E o judeu que leva a Lei desde a Arca à Tebah, a entrega ao Hazan e este, sem dizer palavra, a mostra ao povo donde para que todos a vejam. E na junta de sábado à tarde, o dito Hazan sobe à tribuna e diz Daras (?), que é o sermão em que explica segundo a Lei de Moisés…(7) Chamado a falar sobre as celebrações festivas judaicas, ao longo do ano, Manuel Lopes começou pelo Pessah, semelhante à Páscoa dos cristãos. Prolonga-se a celebração por espaço de 8 dias “em que não comem pão levedado, nem o amassam as mulheres, nem tão pouco trazê-lo para a celebração na sinagoga”, que enfeitam com tafetás e terciopelos, acendendo muitas luzes pelos corredores e também “no solo, no meio da sinagoga”. E durante aqueles 8 dias que dura o Pessah, cantavam e rezavam orações distintas e também alguns salmos. 
Sobre a Páscoa das Cabanas, o Sucot, disse que cada um a celebrava em sua casa, em parte não coberta, fazendo uma cabana de canas, coberta com murta. Na cabana ceavam e acendiam a Menorah de 7 luzes. Acrescentou que não sabia por quanto tempo a celebravam. O mesmo sobre a Festa das Rosas, Roshaná: que não recordava do tempo nem das cerimónias que especificamente faziam. Disse também que não sabia a data em que caía o Kipur, festividade maior, celebrada em memória da destruição de Jerusalém. Porém, acrescentou as seguintes informações: — Comem em sua casa às 3 da tarde, assentados no chão e com sapatos e sombreros, vão à sinagoga, adornada em conformidade. E nas ditas páscoas, estão assentados no chão, toda a noite, até ao outro dia de tarde, cantando e rezando orações pertencentes à dita destruição de Jerusalém. 
E pela dita tarde, o Hazan sobe ao Tebah e dizem o Doras em idioma castelhano; e acabado, se levantam do solo e se sentam nos bancos e começam com a oração da noite, que se chama Arbit e o Shemah e Amidah e acabada, voltam para suas casas. E em todo o tempo que dura a festividade, não comem até ter saído a estrela; e alguns, saindo da sinagoga, vão para sua casa, mas não dormem na cama, mas no chão, em memória dos judeus de Jerusalém que naquelas noites dormiram no campo, na terra. E estas cerimónias e o jejum observam todos os judeus.(8) Falámos já de muitas pessoas, familiares e amigos, conhecidos de Portugal que Manuel Lopes encontrou em Livorno fazendo vida de judeus e usando nomes hebraicos. 

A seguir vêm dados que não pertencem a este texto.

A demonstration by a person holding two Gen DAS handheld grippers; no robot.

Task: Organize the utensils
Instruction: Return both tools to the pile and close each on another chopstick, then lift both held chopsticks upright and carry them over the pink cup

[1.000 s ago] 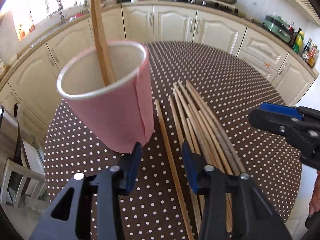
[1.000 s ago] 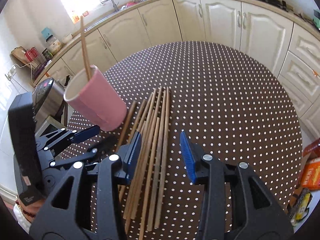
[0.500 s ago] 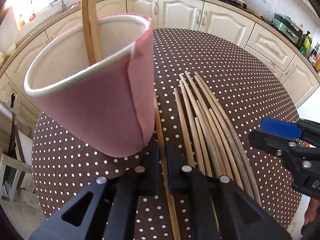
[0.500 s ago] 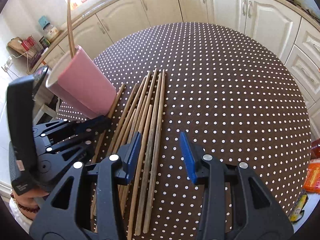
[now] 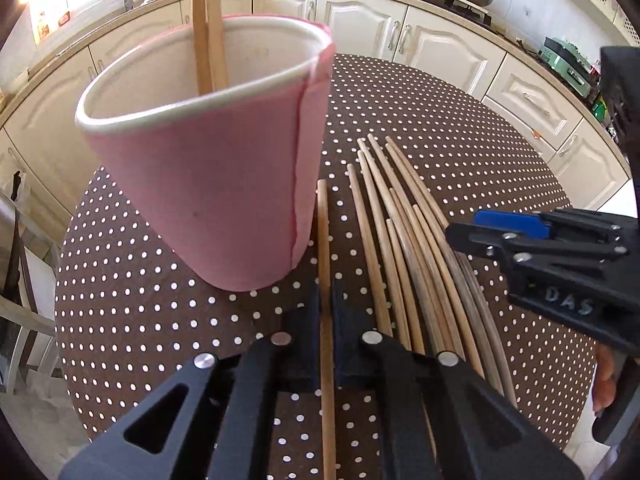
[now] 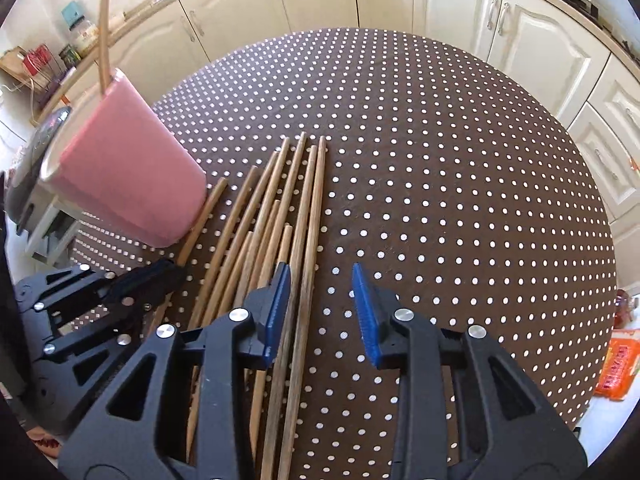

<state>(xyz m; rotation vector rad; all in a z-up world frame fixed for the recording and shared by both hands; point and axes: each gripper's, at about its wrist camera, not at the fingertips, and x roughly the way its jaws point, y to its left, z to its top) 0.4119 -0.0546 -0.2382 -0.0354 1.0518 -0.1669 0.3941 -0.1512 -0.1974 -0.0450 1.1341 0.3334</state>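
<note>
Left gripper (image 5: 327,308) jaws clamped on one pale wooden chopstick (image 5: 323,248) beside the pink paper cup (image 5: 216,168), right gripper (image 6: 320,312) jaws parted over the chopstick row (image 6: 276,216), dotted brown worktop (image 6: 440,160).

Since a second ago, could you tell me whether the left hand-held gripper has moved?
Yes: the left hand-held gripper closed on the lone wooden chopstick beside the pink paper cup.

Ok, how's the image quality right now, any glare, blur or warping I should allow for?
Left wrist view: window at top left is blown out; pink cup looms large and its rim looks slightly soft; cabinets bow from fisheye. Right wrist view: evenly lit, chopsticks sharp, table edge curves strongly, corners vignetted black.
</note>
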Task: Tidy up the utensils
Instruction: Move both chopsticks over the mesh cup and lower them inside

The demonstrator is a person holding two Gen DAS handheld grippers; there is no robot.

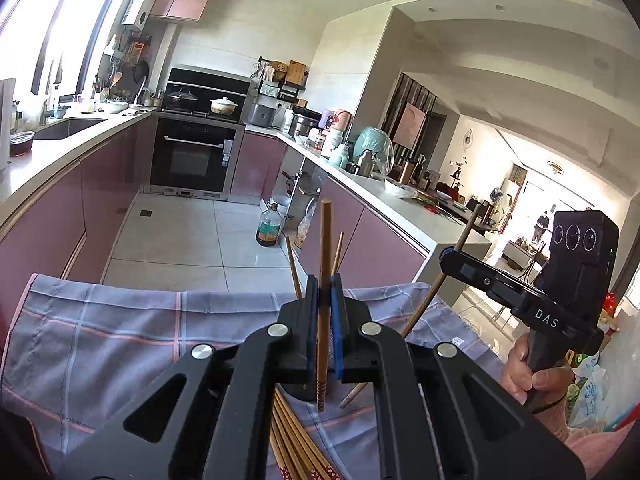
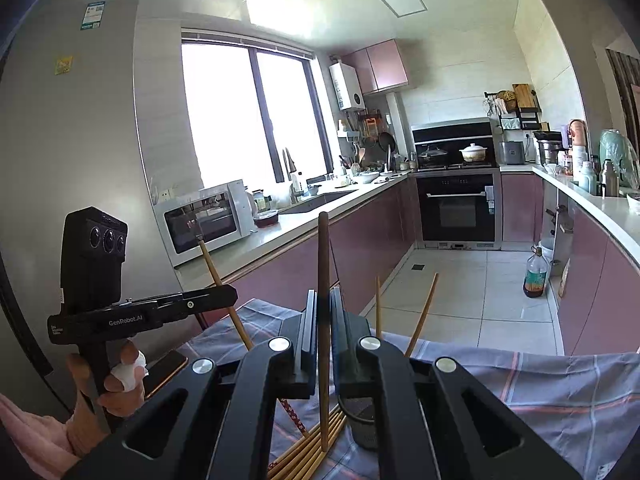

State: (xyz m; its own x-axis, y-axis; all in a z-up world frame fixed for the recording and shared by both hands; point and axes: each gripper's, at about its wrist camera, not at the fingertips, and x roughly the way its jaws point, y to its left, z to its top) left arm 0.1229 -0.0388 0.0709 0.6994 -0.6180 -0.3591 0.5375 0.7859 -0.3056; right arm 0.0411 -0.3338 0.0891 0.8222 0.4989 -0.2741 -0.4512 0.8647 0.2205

Resta apresentar o líder da nação sefardita de Livorno, o Trasmontano Gabriel de Medina, de que Manuel Lopes disse: — Conheceu em Livorno a Gabriel de Medina, não sabe de onde era natural, nem se era batizado, mercador de ofício, que tinha 4 ou 5 navios por sua conta para o comércio, mas sabe que era judeu e o viu assistir na sinagoga. E ouviu dizer que era casado e tinha um filho de 13 anos, e no dia em que os completou, ofereceu à sinagoga o fabricar de novo a escola da dita sinagoga; e não se recorda ter ouvido o nome de sua mulher e filho.